A redução de hectares cultivados para adequar a propriedade às exigências do Código Florestal fez o produtor João Noeli Kaczerski, 54 anos, apostar na criação de uma agroindústria familiar para complementar a renda. Dos 8,5 hectares da propriedade em Mariano Moro, no norte do Estado, dois foram destinados à preservação. Com isso, deixou de cultivar milho na área onde colhia, em média, 160 sacas.
No local preservado, às margens da nascente do Rio São Miguel, o produtor ainda instalou cercas e plantou aproximadamente cem mudas de árvores nativas. Para 2013, a meta é plantar mais mudas em uma área de 30 metros ainda sem árvores.

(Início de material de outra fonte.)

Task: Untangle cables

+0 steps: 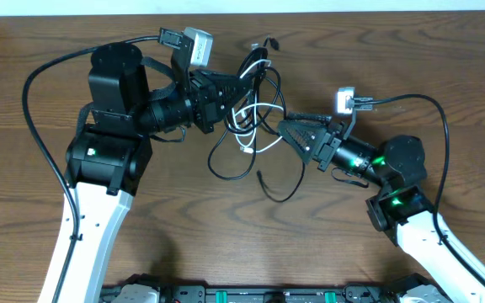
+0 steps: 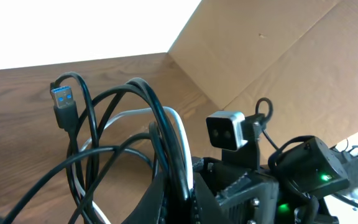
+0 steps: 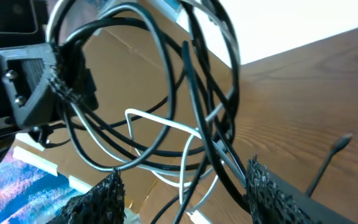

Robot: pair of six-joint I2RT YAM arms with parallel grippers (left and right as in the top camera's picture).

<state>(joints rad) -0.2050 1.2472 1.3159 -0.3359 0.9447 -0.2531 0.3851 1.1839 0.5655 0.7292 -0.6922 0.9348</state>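
Note:
A tangle of thin black cables and one white cable hangs between my two grippers above the wooden table. My left gripper is shut on a bundle of black and white strands. A black cable with a blue USB plug loops up to the left. My right gripper is open at the tangle's right side. In the right wrist view several black and white strands pass between its spread fingers. A loose black end lies on the table.
The wooden table lies under the cables. Cardboard stands beside the table. Thick black robot cables arc around each arm. The left gripper shows in the right wrist view, and the right arm's camera shows in the left wrist view.

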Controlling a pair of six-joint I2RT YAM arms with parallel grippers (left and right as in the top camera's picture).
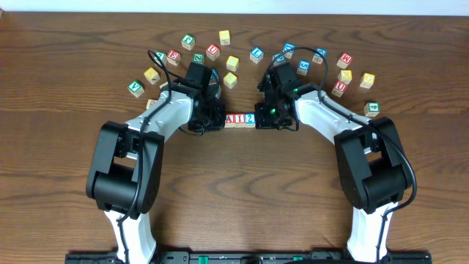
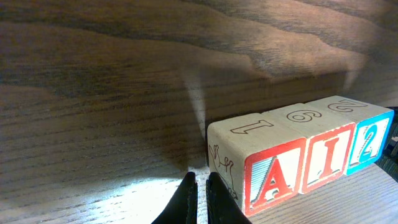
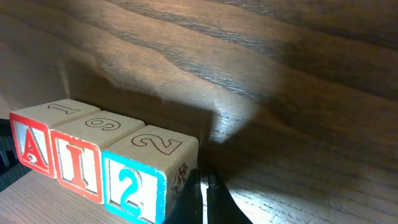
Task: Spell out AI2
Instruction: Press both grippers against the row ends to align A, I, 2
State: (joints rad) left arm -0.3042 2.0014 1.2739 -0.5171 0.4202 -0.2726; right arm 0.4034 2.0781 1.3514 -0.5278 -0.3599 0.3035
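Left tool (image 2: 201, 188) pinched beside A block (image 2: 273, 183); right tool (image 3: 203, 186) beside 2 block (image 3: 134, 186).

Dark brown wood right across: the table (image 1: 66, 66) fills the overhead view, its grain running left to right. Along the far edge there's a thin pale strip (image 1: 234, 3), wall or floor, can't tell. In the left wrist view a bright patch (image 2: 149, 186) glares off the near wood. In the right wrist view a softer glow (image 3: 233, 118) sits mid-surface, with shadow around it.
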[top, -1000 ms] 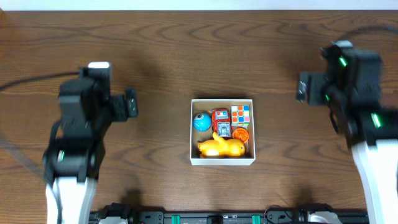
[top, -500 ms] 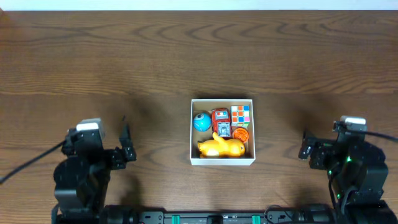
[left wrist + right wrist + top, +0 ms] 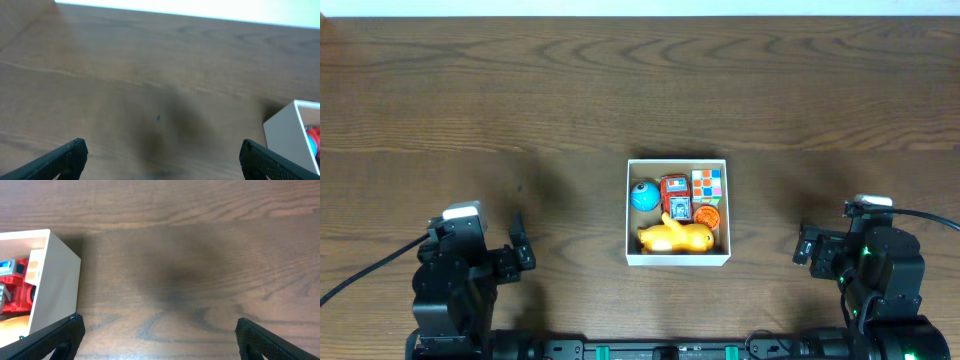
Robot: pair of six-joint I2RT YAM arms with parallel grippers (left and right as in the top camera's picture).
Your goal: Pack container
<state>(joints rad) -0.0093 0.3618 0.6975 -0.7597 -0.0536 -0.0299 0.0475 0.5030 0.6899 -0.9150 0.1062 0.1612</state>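
Note:
The container (image 3: 677, 260), a shallow white-walled square box, sits at the table's middle. Inside lie a yellow duck toy (image 3: 674, 236), a blue ball (image 3: 644, 195), a red toy (image 3: 676, 196), a colour cube (image 3: 708, 183) and an orange piece (image 3: 708, 215). My left gripper (image 3: 518, 254) is low at the front left, open and empty, well clear of the box. My right gripper (image 3: 803, 246) is at the front right, also open and empty. The left wrist view catches the container's corner (image 3: 285, 135) at its right edge; the right wrist view shows the container's wall (image 3: 52, 287) at the left, with the red toy (image 3: 16, 282) inside.
Dark wood table (image 3: 640, 90) runs all round the box. A black rail (image 3: 680, 349) lines the front edge between the two arm bases. A cable (image 3: 360, 275) trails left from the left arm.
Both arms have drawn back from mid-table height toward the front edge and lowered. Grippers stayed open. The box and its toys have not moved.

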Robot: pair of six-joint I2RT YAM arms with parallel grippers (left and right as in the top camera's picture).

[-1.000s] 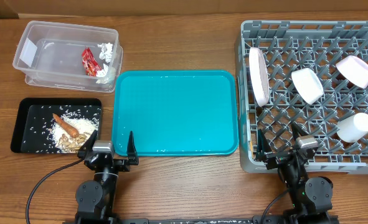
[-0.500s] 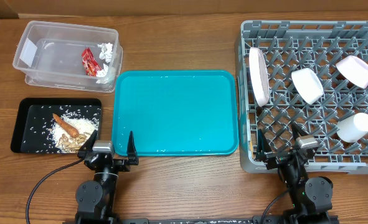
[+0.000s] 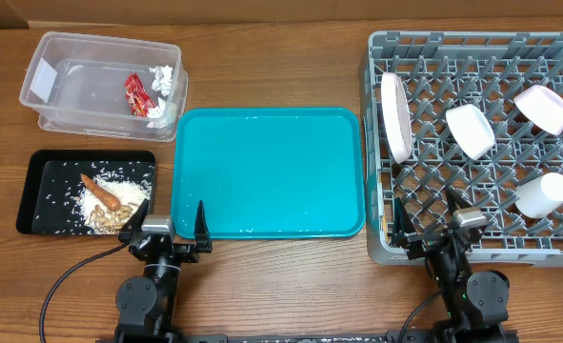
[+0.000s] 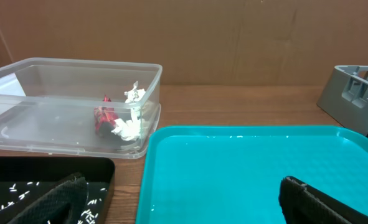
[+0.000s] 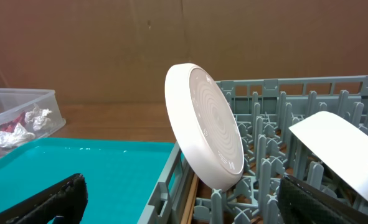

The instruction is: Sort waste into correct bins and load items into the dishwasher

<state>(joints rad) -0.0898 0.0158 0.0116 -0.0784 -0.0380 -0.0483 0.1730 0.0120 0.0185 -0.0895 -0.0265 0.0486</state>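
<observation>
The grey dish rack (image 3: 557,250) at the right holds an upright white plate (image 3: 394,116), two white bowls (image 3: 471,131) (image 3: 544,108), a white cup (image 3: 543,193) and chopsticks (image 5: 191,199) along its left wall. The clear tub (image 3: 62,105) holds the red wrapper (image 3: 135,94) and white tissue (image 3: 163,79). The black tray (image 3: 38,191) holds rice, beige scraps (image 3: 108,211) and a carrot piece (image 3: 100,191). My left gripper (image 3: 171,225) is open and empty at the teal tray's front left corner. My right gripper (image 3: 424,220) is open and empty at the rack's front left corner.
The teal serving tray (image 3: 267,171) lies empty in the middle between the bins and the rack. A cardboard wall (image 4: 233,37) stands behind the table. Both arm bases sit at the table's front edge.
</observation>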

Atualmente, Kaczerski cultiva milho e pastagens em cinco hectares. Mesmo abrindo mão de uma área para agricultura, comemora estar adequado à legislação:
– Ainda não tenho conhecimento das últimas mudanças, mas vou trabalhar para estar 100% de acordo com a lei em um ano.
No final de 2012, o produtor ainda espera receber os R$ 500 oferecidos por um programa da prefeitura do qual participa e que bonifica anualmente agricultores que atingiram pelo menos três metas relacionadas ao ambiente – a chamada Bolsa-Verde. Segundo a Secretaria de Agricultura da cidade, cerca de 98% dos produtores rurais do município participam da iniciativa.